Vitruvius is famous for asserting in his book De architectura that a structure must exhibit the three qualities of firmitas, utilitas, venustas – that is, it must be solid, useful, beautiful. These are sometimes termed the Vitruvian virtues or the Vitruvian Triad. According to Vitruvius, architecture is an imitation of nature. As birds and bees built their nests, so humans constructed housing from natural materials, that gave them shelter against the elements. When perfecting this art of building, the Greeks invented the architectural orders: Doric, Ionic and Corinthian. It gave them a sense of proportion, culminating in understanding the proportions of the greatest work of art: the human body. This led Vitruvius in defining his Vitruvian Man, as drawn later by Leonardo da Vinci: the human body inscribed in the circle and the square (the fundamental geometric patterns of the cosmic order).
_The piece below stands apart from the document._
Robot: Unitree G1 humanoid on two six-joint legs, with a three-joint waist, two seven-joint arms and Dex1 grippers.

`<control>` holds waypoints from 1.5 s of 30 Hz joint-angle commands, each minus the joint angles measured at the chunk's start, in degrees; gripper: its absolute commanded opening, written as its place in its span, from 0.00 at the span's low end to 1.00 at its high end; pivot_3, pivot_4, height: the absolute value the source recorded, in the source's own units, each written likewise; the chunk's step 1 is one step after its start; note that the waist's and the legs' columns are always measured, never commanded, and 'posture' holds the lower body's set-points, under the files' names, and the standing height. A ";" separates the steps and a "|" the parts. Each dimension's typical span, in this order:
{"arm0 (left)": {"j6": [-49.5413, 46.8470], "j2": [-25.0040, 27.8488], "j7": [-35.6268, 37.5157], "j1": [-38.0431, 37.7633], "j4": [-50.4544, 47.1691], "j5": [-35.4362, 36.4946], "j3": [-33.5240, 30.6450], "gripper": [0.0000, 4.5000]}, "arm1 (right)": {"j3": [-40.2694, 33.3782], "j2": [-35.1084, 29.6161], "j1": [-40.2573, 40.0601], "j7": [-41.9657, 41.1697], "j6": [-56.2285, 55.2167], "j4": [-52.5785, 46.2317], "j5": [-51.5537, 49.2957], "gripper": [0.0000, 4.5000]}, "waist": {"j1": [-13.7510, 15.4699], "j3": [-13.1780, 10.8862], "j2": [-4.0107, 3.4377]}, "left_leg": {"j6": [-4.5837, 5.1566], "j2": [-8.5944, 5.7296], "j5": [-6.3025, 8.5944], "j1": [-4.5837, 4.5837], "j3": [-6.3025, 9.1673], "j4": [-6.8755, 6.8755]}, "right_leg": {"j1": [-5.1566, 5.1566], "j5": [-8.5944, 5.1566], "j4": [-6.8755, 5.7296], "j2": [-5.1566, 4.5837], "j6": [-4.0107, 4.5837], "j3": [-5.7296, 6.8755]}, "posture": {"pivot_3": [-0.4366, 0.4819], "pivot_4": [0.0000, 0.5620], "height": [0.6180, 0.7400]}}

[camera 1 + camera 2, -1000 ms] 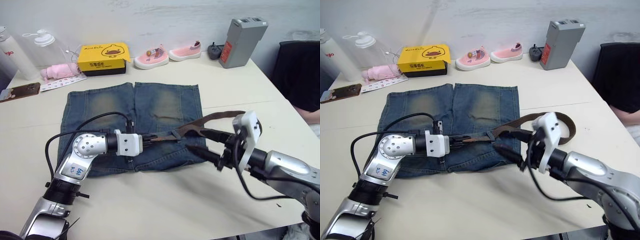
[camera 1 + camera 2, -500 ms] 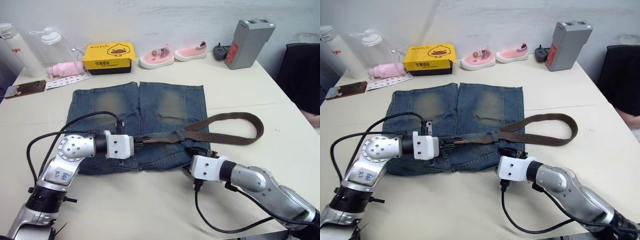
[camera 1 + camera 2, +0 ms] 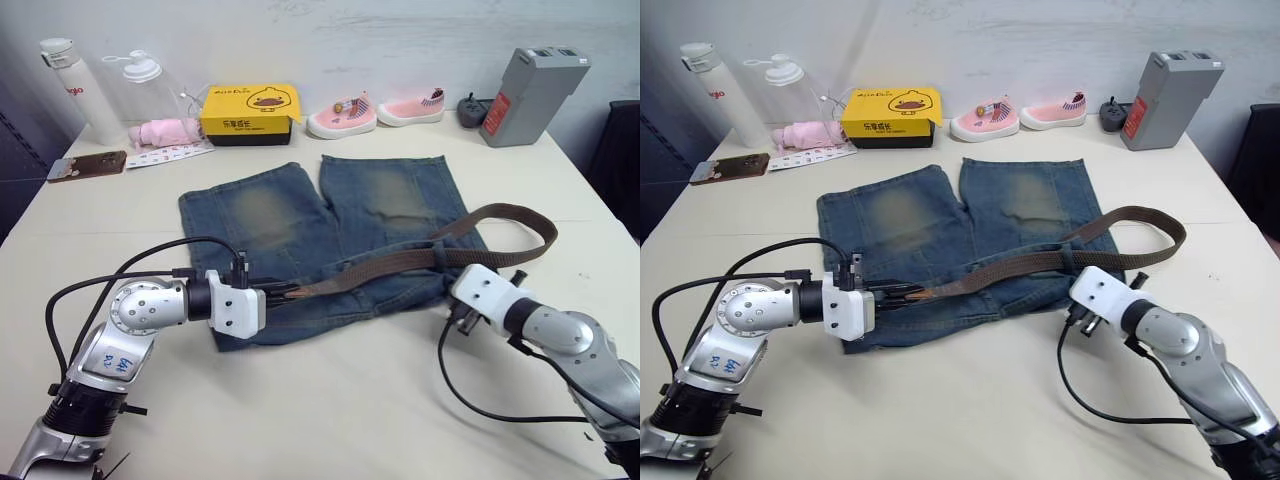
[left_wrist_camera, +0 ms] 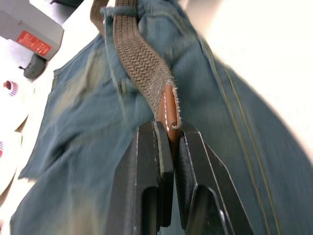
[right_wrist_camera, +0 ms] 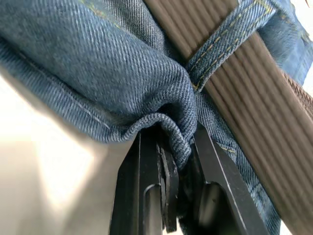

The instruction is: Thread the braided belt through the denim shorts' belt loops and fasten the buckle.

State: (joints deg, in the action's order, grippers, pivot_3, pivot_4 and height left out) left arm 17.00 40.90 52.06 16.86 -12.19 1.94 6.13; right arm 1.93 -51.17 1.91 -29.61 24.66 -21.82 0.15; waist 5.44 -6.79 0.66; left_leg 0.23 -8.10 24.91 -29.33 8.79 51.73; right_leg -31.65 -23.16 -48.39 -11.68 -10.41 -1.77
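Across the middle of the head views, the denim shorts lie flat on the pale table, legs toward the top of the frame and waistband toward the bottom, which puts the waist edge within reach of both arms. Over that lower edge runs the braided belt, stretched from lower left to centre right, where it curves into a loop lying partly off the cloth on the bare table. It looks taut between the two arms, probably so it can be drawn along the waistband.

At the right of the frame, the right gripper has its fingers pressed onto a bunched fold of the waistband just beside one of the belt loops, which crosses over the belt. That pinch appears meant to anchor the cloth while the belt is pulled.

At the lower left of the frame, the left gripper squeezes the belt's smooth leather tip between its fingers, holding it low over the denim, seemingly to lead the tip onward to the next loop.

The buckle cannot be made out, so fastening is judged to lie well ahead.
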 commanded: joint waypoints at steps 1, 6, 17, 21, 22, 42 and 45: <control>1.25 -0.62 -1.09 0.99 -1.52 -0.46 0.06 0.00 | -0.86 -0.10 -2.01 -0.74 1.35 1.77 1.67 0.01 | 0.01 0.01 0.02 | 0.00 0.00 0.00 0.00 0.00 0.01 | 0.00 0.00 -0.01 0.00 0.00 -0.01 | 0.48 0.27 0.15; 2.27 -1.74 -2.70 0.96 -1.49 -0.74 -0.26 0.00 | -5.02 3.67 -2.40 -1.61 5.64 -2.34 -3.99 0.22 | 0.11 0.01 0.03 | 0.00 0.01 0.00 -0.01 0.03 0.01 | 0.01 -0.01 0.00 -0.03 -0.01 -0.09 | 0.48 0.27 0.15; 10.54 -3.22 -10.20 -0.34 -0.27 -5.34 -2.60 0.00 | -28.23 10.84 8.28 -3.53 41.30 -15.86 -53.89 1.00 | -1.11 -0.06 -0.10 | -0.02 0.21 0.00 0.01 -0.06 -0.08 | -0.02 -0.01 0.09 -0.02 -0.01 -0.14 | 0.48 0.27 0.15; 12.74 -3.64 -11.97 -0.48 0.14 -6.99 -2.46 0.00 | -23.67 9.49 9.16 15.39 46.06 -11.23 -88.38 1.00 | -0.75 -0.05 -0.01 | -0.22 0.60 0.09 -0.02 0.05 -0.05 | -0.04 -0.06 0.08 0.04 0.10 -0.17 | 0.48 0.27 0.15; 13.46 -3.75 -12.43 -0.49 0.29 -7.62 -2.39 0.00 | -19.58 8.81 8.09 21.75 42.02 -10.64 -97.70 1.00 | -0.56 -0.05 -0.01 | -0.23 0.62 0.10 -0.03 0.08 -0.05 | -0.04 -0.09 0.06 0.03 0.17 -0.15 | 0.48 0.27 0.15; 14.75 -3.11 -13.19 -1.07 -0.75 -9.15 -1.65 0.00 | -7.33 38.04 13.84 64.82 16.49 -3.75 -113.15 0.70 | -1.63 0.06 -0.03 | -0.33 0.56 0.07 -0.48 -0.05 0.25 | -0.86 -0.03 -0.62 0.47 0.08 -0.21 | 0.48 0.27 0.15; 14.97 -3.21 -13.42 -0.53 -0.63 -9.87 -1.52 0.00 | -7.27 38.47 14.03 64.73 16.68 -4.54 -113.15 0.37 | -1.95 0.07 -0.04 | -0.33 0.56 0.07 -0.48 -0.05 0.25 | -0.87 -0.03 -0.63 0.49 0.08 -0.19 | 0.48 0.27 0.15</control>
State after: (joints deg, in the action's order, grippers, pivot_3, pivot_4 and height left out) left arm 31.23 37.21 39.55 15.58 -10.80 -7.45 5.02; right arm -4.96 -13.25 15.08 35.33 41.44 -24.10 -111.63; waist 3.49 -6.72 0.63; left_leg -0.09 -7.54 24.98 -29.81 8.75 51.98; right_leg -32.52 -23.19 -49.03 -11.19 -10.34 -1.96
Vitruvius is sometimes loosely referred to as the first architect, but it is more accurate to describe him as the first Roman architect to have written surviving records of his field. He himself cites older but less complete works. He was less an original thinker or creative intellect than a codifier of existing architectural practice. It should also be noted that Vitruvius had a much wider scope than modern architects. Roman architects practised a wide variety of disciplines; in modern terms, they could be described as being engineers, architects, landscape architects, artists, and craftsmen combined. Etymologically the word architect derives from Greek words meaning 'master' and 'builder'. The first of the Ten Books deals with many subjects which now come within the scope of landscape architecture.

Education of the Architect

In Book I, Chapter 1, titled The Education of the Architect, Vitruvius instructs...

1. Architecture is a science arising out of many other sciences, and adorned with much and varied learning; by the help of which a judgment is formed of those works which are the result of other arts. Practice and theory are its parents. Practice is the frequent and continued contemplation of the mode of executing any given work, or of the mere operation of the hands, for the conversion of the material in the best and readiest way. Theory is the result of that reasoning which demonstrates and explains that the material wrought has been so converted as to answer the end proposed.
2. Wherefore the mere practical architect is not able to assign sufficient reasons for the forms he adopts; and the theoretic architect also fails, grasping the shadow instead of the substance. He who is theoretic as well as practical, is therefore doubly armed; able not only to prove the propriety of his design, but equally so to carry it into execution.[22]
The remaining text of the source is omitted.